Your task: The expected output is the full data, repeated exactly, without pictures.

Collected material:
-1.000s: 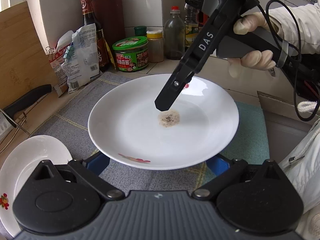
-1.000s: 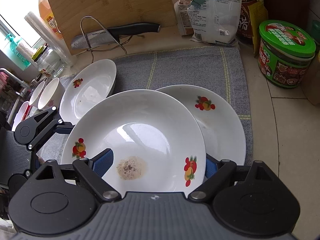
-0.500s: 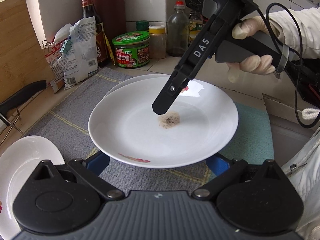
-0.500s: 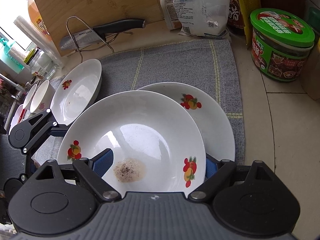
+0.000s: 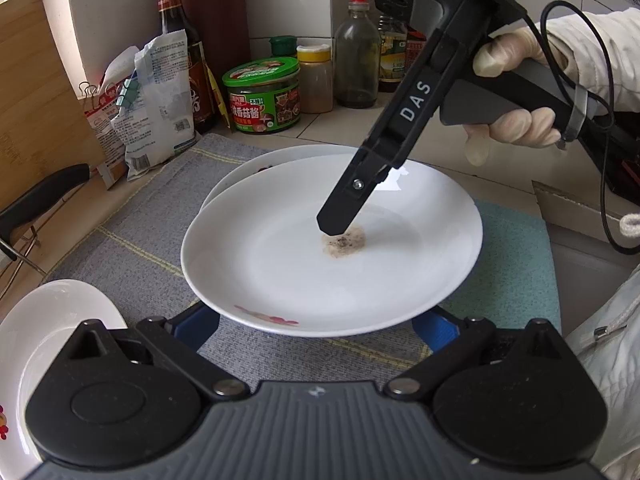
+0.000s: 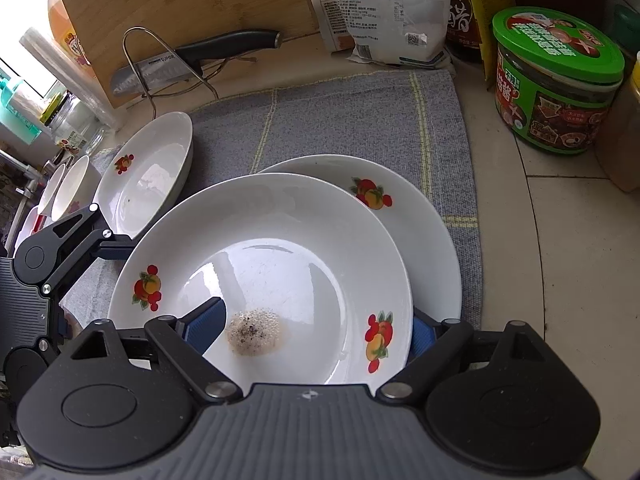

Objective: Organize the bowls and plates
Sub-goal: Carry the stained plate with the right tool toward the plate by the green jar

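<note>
1. My right gripper (image 6: 314, 328) stands wide. One finger lies inside the top plate (image 6: 260, 240), its tip just beside the speckled stain (image 6: 256, 332); the other sits outside, under the rim. The plate's wall is pinched between them.
2. My left gripper (image 5: 316, 326) is spread too. Both blue pads go in under the plate's near rim, tips hidden. I cannot tell whether the plate bears on them.
3. The top plate is white with fruit prints. It hangs raised over a matching lower plate (image 6: 420, 232), overlapping most of it.
4. The lower plate lies flat on the grey mat (image 6: 340, 120), toward the mat's front right corner.
5. A third plate (image 6: 148, 176) leans at the mat's left edge, with white bowls (image 6: 70, 184) just beyond it.
6. My gloved hand (image 5: 516, 92) grips the right handle.
7. On the counter's back edge: a knife (image 6: 192, 60) on a wire rest and a cutting board (image 6: 192, 0). The green-lidded jar (image 6: 556, 80) stands right of the mat.
</note>
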`<control>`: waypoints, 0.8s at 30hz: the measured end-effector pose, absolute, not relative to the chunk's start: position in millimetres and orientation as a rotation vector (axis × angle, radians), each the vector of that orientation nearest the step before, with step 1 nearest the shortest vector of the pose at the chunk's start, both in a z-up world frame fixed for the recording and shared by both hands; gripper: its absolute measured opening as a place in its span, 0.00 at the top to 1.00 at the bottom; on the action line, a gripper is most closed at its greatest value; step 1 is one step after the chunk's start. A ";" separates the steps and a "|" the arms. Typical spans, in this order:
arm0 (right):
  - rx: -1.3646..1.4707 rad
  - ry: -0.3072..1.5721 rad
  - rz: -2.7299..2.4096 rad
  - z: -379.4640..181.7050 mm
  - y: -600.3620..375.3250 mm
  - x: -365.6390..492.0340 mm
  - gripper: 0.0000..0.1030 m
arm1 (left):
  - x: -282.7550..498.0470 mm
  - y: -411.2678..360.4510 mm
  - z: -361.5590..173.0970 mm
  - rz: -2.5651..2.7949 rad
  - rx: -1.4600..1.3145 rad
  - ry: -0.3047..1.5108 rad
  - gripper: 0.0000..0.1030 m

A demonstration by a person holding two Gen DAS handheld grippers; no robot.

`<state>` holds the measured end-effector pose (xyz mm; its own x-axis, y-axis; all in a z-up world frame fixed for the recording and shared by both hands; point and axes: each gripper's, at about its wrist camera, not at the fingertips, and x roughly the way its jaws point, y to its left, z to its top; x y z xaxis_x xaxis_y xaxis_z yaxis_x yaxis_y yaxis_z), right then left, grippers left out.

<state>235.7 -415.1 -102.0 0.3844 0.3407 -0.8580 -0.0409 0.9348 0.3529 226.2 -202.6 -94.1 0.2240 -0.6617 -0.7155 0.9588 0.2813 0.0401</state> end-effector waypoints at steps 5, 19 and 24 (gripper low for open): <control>0.294 1.158 0.244 -100.3 -416.8 231.6 0.08 | 225.4 -204.0 -95.3 -1.203 0.562 0.646 0.02; 0.314 1.164 0.240 -96.1 -418.7 223.6 0.08 | 225.0 -202.7 -93.6 -1.212 0.570 0.640 0.02; 0.331 1.164 0.237 -94.9 -420.0 221.2 0.07 | 224.6 -201.2 -92.4 -1.215 0.574 0.638 0.02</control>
<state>221.2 -420.0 -94.9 0.3794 0.3507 -0.8562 -0.0117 0.9271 0.3746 224.6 -201.2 -92.4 0.2194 -0.6619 -0.7167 0.9658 0.2515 0.0634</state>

Your solution:
-1.000s: 
-1.000s: 
-0.500s: 
-0.500s: 
+0.000s: 
+0.000s: 

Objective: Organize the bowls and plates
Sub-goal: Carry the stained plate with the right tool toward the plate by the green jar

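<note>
1. My right gripper (image 6: 314, 328) stands wide. One finger lies inside the top plate (image 6: 260, 240), its tip just beside the speckled stain (image 6: 256, 332); the other sits outside, under the rim. The plate's wall is pinched between them.
2. My left gripper (image 5: 316, 326) is spread too. Both blue pads go in under the plate's near rim, tips hidden. I cannot tell whether the plate bears on them.
3. The top plate is white with fruit prints. It hangs raised over a matching lower plate (image 6: 420, 232), overlapping most of it.
4. The lower plate lies flat on the grey mat (image 6: 340, 120), toward the mat's front right corner.
5. A third plate (image 6: 148, 176) leans at the mat's left edge, with white bowls (image 6: 70, 184) just beyond it.
6. My gloved hand (image 5: 516, 92) grips the right handle.
7. On the counter's back edge: a knife (image 6: 192, 60) on a wire rest and a cutting board (image 6: 192, 0). The green-lidded jar (image 6: 556, 80) stands right of the mat.
</note>
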`<control>`: waypoints, 0.8s at 30hz: the measured end-effector pose, absolute, not relative to the chunk's start: position in millimetres and orientation as a rotation vector (axis × angle, radians), each the vector of that orientation nearest the step before, with step 1 nearest the shortest vector of the pose at the chunk's start, both in a z-up world frame fixed for the recording and shared by both hands; gripper: its absolute measured opening as a place in its span, 0.00 at the top to 1.00 at the bottom; on the action line, a gripper is most closed at its greatest value; step 1 is one step after the chunk's start. A ";" separates the steps and a "|" the arms. Typical spans, in this order:
arm0 (right):
  - rx: -1.3646..1.4707 rad
  - ry: -0.3072..1.5721 rad
  - rz: -2.7299..2.4096 rad
  - z: -379.4640..181.7050 mm
  - y: -600.3620..375.3250 mm
  - x: -365.6390..492.0340 mm
  - gripper: 0.0000..0.1030 m
arm1 (left):
  - x: -282.7550..498.0470 mm
  - y: -411.2678..360.4510 mm
  - z: -361.5590..173.0970 mm
  - rz: -2.5651..2.7949 rad
  - rx: -1.4600..1.3145 rad
  - ry: -0.3047..1.5108 rad
  - gripper: 0.0000..0.1030 m

A demonstration by a person holding two Gen DAS handheld grippers; no robot.

`<state>` holds the measured end-effector pose (xyz mm; its own x-axis, y-axis; all in a z-up world frame fixed for the recording and shared by both hands; point and axes: each gripper's, at about its wrist camera, not at the fingertips, and x roughly the way its jaws point, y to its left, z to its top; x y z xaxis_x xaxis_y xaxis_z yaxis_x yaxis_y yaxis_z), right then left, grippers left out.

<state>235.7 -415.1 -102.0 0.3844 0.3407 -0.8580 -0.0409 0.9348 0.3529 226.2 -202.6 -94.1 0.2240 -0.6617 -0.7155 0.9588 0.2813 0.0401</state> end-effector waypoints at steps 5, 19 and 24 (gripper low for open): <control>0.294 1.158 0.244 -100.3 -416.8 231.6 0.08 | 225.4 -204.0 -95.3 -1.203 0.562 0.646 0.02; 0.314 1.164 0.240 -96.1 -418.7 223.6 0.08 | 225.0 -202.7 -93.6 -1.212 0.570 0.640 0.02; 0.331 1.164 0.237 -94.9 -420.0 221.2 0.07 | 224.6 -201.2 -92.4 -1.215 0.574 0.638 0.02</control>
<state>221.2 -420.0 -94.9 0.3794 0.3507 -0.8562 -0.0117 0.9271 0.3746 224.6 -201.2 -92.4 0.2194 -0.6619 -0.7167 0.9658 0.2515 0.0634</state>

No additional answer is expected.